Wenn die westlichen Protagonisten in die Wildnis der Fremde aufbrechen, werden sie unweigerlich auf ihre eigenen Untiefen und Abgründe zurückgeworfen: Das ist die Thematik sowohl bei Conrad wie bei Coppola. Wolfram Lotz greift das Sujet auf und verdichtet es zu einem ironisch zugespitzten, irrwitzigen Panorama weltweiter Krisen und Konflikte der letzten Jahre. Regisseur Hermann: «Seine Figuren erzählen stets ihre eigene, subjektive Sicht der Dinge, die wir aus medialen Informationen und Bildern der Kriegsberichterstattung zu kennen meinen und die sich schliesslich zu einem diffusen Weltbild verdichten.»

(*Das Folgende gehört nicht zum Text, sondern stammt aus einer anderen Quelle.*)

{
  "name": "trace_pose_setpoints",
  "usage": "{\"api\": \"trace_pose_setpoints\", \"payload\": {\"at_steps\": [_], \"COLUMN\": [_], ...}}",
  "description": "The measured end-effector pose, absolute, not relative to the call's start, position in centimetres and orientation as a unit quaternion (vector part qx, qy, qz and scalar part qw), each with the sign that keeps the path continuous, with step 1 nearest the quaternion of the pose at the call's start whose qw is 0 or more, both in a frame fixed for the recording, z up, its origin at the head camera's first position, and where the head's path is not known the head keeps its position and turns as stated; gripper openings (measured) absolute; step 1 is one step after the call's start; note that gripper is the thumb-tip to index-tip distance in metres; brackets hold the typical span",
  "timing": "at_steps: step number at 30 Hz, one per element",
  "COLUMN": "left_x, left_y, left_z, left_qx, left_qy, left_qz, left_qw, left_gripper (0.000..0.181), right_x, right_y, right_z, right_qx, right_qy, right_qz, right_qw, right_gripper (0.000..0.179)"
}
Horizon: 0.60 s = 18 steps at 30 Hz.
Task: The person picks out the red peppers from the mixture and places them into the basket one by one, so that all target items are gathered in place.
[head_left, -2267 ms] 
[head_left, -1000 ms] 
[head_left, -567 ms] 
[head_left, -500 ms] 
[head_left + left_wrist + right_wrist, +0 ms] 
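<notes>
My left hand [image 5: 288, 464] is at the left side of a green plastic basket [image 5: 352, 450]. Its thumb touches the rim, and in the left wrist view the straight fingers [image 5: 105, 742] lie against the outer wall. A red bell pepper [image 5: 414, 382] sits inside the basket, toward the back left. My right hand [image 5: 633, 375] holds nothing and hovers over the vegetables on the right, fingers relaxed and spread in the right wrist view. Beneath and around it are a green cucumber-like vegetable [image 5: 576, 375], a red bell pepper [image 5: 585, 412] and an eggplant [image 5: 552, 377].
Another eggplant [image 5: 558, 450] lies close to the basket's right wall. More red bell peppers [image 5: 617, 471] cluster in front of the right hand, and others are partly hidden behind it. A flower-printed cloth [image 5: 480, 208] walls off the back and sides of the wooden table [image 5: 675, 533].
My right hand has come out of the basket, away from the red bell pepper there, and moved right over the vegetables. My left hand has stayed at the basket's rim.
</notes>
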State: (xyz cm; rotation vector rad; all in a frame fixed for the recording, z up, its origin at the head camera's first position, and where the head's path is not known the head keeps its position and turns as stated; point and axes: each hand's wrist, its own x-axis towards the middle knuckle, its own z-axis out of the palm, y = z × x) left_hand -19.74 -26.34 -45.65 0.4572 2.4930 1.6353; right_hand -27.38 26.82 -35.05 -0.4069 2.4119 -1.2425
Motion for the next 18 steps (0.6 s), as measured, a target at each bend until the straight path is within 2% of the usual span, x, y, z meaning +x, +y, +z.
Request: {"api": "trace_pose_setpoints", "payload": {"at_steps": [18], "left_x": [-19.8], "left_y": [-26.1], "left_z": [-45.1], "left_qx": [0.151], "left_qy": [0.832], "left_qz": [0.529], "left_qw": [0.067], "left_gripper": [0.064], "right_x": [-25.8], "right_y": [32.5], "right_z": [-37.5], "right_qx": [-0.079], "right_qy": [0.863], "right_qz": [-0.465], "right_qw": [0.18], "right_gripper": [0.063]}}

Lotz verdeutliche, dass wir von der eigentlichen Realität in den Krisengebieten trotz Medien keine Ahnung hätten, sagt Hermann. Wir konstruierten uns die Welt aus eigenen Erfahrungen. «Deswegen landen wir am Ende immer bei uns selber, bei unserer eigenen Irritation, in unserer eigenen Finsternis.» Dieses Missverständnis ist die «Lächerlichkeit» im Titel des Stücks.
Nah am Geschehen
Bühnenbildnerin Viola Valsesia hat für die kleine UG-Bühne des Luzerner Theaters für die gesamte Spielzeit eine einheitliche Raumsituation kreiert, in der vier Produktionen gezeigt werden. Die Spielfläche ist ein langgezogenes Rechteck, rundherum sitzen die Zuschauer, Stuhl neben Stuhl, in einer einzigen Reihe. Für den Regisseur ist das eine «Glückssituation». «Sie bewahrt uns davor, in herkömmlicher Guckkasten-Manier ein Illusionstheater auffahren zu wollen.» Stattdessen wird das Publikum, ganz nah am Geschehen, die Direktheit der Szenerien und ihre Dialoge umso nachhaltiger spüren.
Der Text pendelt pausenlos zwischen Erzähler-Ebene und Spiel, in dem das Erzählte direkt umgesetzt wird. Diese «schillernde Konstruktion» habe ihn fasziniert, sagt Hermann. Auch der Text begeistert ihn, da er aufgrund seines Hörspielcharakters im Auditiven verankert sei, mit Erzählerperspektiven und direkter Rede spiele und das Geschehen sprachlich bebildere. «Das ermöglicht viele Freiheiten für eine visuelle Umsetzung auf der Bühne, ein fantasievolles Spiel und das Ausprobieren unterschiedlicher theatraler Mittel und Erzählweisen.»
Andreas Hermann
Andreas Hermann ist seit 2007 Leiter Schauspiel am Luzerner Theater. Zuletzt brachte er Bertolt Brechts «Der gute Mensch von Sezuan» sowie «The Black Rider» von William S. Burroughs, Tom Waits und Robert Wilson auf die Bühne. Der in Zürich geborene Regisseur arbeitete nach seinem Studium an der Schauspiel-Akademie Zürich als Schauspieler und Regisseur am Städtebundtheater Biel-Solothurn, am Stadttheater Bern und am Staatstheater Mainz. In Sachsen-Anhalt baute er das soziokulturelle Zentrum «Kultur-Schloss-Rossla» mit eigenem Theaterfestival auf. Hermann ist auch Mitbegründer des Vereins «spielart – werkstatt für sprache und bewegung», einer Plattform für Kulturvermittlung.